EDIT 2: Thanks to an answer below, we can make this observation precise. Let $A$ be the event that player A wins and $D_i$ be the event that the game ends in round i. Then, $$D_i=\{\min(X,Y)=i\}$$ Furthermore, $$\mathbf P(X<Y)=\mathbf P(A) = \sum_{i=1}^\infty \mathbf P(A|D_i)\mathbf P(D_i)$$

Since the geometric distribution is made up of independent Bernoulli trials, we have $\mathbf P(A|D_i)=\mathbf P(A|D_1)$ and thus $$\sum_{i=1}^\infty \mathbf P(A|D_i)\mathbf P(D_i)=\mathbf P(A|D_1)\sum_{i=1}^\infty \mathbf P(\min(X,Y)=i)=\mathbf P(A|D_1)$$

We now remember that $X=\inf\{n\geq 1: X_n=1\}$ where $(X_i)_{i\geq 1}$ is a sequence of independent Bernoulli random variables with success probability $p$ and the same for $Y=\inf\{n\geq 1: Y_n=1\}$ where $(Y_i)_{i\geq 1}$, $Y_i\sim Ber(p)$. That means $$\mathbf P(A|D_1)=\frac{\mathbf P(X_1=1,Y_1=0)}{1-\mathbf P(X_1=0,Y_1=0)} =\frac{p(1-p)}{1-(1-p)^2}=\frac{1-p}{2-p}$$

Let $q=\mathbb P(X<Y)$. We condition on the outcome of the first trial for players $A$ and $B$.

If player $A$ gets a success, then $X<Y$ iff $B$ fails. This event happens with probability $p(1-p)$.

If $A$ gets a fail, then we need $B$ to fail too. After this we are in the same state as initially. So in this case $X<Y$ with probability $(1-p)^2q$.

So $$q=p(1-p)+(1-p)^2q\implies q=\frac{1-p}{2-p}.$$

This can be thought of in terms of conditional probability. We have $X < Y$ if and only if, in the first round where either $A$ or $B$ rolls a six, $A$ rolls the six and $B$ does not. Focusing on that particular round $i$, we know that at least one six has been rolled, but we don't know by whom, or if both rolled a six.

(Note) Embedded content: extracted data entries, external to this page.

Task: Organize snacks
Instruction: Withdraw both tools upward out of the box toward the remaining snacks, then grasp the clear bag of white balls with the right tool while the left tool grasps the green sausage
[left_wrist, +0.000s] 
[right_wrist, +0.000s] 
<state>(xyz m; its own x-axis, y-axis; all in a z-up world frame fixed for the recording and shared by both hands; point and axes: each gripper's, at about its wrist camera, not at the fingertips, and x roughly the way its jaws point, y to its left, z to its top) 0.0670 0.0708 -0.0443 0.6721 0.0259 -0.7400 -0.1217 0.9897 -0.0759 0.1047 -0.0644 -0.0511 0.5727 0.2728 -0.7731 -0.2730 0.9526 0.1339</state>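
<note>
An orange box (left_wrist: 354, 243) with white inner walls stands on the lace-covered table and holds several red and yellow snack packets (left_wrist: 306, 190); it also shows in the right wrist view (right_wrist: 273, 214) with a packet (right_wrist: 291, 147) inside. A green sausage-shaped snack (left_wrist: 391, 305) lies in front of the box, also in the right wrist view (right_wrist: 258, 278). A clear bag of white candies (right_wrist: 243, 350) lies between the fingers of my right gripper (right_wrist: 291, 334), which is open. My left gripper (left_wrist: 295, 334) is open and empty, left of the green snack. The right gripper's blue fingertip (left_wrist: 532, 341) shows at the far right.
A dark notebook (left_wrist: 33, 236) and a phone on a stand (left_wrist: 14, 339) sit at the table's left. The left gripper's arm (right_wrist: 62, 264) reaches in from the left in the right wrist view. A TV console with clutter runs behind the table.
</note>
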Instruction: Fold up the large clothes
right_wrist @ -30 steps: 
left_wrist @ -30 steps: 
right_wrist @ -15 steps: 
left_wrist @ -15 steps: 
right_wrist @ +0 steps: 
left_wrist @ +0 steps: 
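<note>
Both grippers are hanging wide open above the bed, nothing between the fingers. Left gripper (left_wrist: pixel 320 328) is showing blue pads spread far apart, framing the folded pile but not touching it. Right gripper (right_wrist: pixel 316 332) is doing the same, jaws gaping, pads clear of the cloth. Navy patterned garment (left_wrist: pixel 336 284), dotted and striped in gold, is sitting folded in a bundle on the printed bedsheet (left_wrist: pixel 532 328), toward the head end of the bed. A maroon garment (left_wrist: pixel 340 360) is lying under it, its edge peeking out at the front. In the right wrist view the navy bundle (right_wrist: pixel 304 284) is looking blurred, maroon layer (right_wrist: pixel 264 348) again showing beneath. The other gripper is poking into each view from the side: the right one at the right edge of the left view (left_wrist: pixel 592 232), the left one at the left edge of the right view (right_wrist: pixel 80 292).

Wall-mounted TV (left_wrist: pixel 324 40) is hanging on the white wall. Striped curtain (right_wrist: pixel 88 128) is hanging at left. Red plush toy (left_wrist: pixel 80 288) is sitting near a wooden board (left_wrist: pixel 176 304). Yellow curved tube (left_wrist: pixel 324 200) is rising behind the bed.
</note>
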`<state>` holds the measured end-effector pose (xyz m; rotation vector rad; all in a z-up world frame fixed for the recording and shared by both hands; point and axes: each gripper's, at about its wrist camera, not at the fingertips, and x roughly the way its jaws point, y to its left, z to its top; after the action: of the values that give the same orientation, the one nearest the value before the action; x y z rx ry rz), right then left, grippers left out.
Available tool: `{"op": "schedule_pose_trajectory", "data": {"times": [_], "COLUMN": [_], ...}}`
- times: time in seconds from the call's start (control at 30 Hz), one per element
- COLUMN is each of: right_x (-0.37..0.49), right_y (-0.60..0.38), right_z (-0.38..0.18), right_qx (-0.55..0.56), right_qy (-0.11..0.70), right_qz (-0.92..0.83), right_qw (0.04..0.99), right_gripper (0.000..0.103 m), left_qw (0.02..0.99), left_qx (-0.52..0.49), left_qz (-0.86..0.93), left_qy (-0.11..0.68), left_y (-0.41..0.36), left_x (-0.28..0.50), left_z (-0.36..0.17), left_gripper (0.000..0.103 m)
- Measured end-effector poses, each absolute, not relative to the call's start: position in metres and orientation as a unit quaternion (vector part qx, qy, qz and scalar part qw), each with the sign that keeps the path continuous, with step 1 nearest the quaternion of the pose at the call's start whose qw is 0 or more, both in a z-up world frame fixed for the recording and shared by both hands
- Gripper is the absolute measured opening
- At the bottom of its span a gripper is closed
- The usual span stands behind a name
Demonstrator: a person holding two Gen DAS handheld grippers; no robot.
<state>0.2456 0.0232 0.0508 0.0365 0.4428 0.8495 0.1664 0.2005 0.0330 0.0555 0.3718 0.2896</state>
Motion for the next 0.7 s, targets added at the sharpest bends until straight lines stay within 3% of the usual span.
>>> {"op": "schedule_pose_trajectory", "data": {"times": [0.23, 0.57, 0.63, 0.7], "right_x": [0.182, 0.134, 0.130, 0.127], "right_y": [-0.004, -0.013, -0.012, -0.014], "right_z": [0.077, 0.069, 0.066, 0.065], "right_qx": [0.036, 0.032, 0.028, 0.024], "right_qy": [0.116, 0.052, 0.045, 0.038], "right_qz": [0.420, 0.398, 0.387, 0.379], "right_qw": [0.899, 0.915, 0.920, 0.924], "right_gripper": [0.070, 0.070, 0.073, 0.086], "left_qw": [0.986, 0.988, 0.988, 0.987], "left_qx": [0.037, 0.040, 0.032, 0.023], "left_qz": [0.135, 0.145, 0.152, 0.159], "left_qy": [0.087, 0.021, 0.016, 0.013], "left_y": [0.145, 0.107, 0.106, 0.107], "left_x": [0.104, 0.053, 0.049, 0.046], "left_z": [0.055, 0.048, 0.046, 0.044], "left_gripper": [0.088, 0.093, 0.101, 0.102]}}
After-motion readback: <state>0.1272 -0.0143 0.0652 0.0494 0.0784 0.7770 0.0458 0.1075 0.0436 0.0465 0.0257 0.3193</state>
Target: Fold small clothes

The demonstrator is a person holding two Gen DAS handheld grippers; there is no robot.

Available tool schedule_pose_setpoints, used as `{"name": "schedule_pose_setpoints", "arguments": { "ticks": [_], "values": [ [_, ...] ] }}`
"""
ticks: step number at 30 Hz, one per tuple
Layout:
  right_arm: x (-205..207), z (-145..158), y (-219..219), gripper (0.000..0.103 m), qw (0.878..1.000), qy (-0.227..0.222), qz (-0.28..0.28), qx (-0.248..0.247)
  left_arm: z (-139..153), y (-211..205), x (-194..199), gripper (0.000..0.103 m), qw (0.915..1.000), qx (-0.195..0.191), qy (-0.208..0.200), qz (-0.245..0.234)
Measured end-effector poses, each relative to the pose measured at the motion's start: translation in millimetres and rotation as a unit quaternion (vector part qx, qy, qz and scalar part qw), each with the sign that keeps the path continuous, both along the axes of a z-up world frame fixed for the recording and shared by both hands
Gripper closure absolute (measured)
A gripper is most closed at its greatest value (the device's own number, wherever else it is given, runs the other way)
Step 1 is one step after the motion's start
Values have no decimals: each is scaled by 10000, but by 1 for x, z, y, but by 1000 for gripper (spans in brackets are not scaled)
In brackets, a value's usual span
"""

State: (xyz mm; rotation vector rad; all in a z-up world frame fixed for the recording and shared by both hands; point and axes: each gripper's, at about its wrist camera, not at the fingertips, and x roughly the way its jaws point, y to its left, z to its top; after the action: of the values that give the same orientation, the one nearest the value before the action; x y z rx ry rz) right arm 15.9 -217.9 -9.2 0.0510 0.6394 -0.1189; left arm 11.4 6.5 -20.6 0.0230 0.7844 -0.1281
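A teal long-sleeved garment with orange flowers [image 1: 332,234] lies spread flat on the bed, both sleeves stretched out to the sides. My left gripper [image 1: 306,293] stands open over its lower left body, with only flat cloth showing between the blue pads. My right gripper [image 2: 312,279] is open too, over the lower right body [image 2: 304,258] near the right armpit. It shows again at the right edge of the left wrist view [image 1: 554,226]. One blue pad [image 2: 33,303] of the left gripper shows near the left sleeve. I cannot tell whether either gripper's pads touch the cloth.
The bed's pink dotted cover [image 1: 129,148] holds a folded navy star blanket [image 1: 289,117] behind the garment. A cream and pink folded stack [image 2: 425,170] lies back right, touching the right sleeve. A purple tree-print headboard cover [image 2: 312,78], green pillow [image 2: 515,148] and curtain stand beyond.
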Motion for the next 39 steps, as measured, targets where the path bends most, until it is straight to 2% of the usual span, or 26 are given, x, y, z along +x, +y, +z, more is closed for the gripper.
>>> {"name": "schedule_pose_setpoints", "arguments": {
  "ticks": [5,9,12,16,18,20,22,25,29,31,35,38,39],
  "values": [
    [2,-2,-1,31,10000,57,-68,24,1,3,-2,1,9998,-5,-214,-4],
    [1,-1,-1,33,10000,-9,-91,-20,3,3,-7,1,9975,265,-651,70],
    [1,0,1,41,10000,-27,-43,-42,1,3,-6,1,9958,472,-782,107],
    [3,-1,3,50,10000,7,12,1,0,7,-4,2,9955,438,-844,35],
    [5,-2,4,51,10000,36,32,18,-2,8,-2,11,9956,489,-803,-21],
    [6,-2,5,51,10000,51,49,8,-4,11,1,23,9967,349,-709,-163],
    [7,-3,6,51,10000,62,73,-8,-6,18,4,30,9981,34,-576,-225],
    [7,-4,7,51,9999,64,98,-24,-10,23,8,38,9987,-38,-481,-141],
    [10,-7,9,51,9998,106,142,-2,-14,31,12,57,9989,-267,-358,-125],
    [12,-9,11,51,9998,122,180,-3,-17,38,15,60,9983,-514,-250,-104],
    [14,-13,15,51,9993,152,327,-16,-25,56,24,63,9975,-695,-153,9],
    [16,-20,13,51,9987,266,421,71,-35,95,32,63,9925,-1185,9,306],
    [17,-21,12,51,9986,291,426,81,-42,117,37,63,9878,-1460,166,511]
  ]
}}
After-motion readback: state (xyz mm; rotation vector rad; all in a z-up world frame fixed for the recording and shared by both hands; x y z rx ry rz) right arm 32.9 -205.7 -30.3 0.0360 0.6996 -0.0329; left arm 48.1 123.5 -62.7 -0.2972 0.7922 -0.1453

We can therefore evaluate:

$P$[$A$ wins] = $\mathbb{E}_i$ $P$[$A$ rolls six in round $i$ and $B$ does not | At least one six is rolled in round $i$]

This expected value is easy to compute: The distribution over which $i$ is the final round doesn't matter, since this conditional probability is 5/11 for all $i$.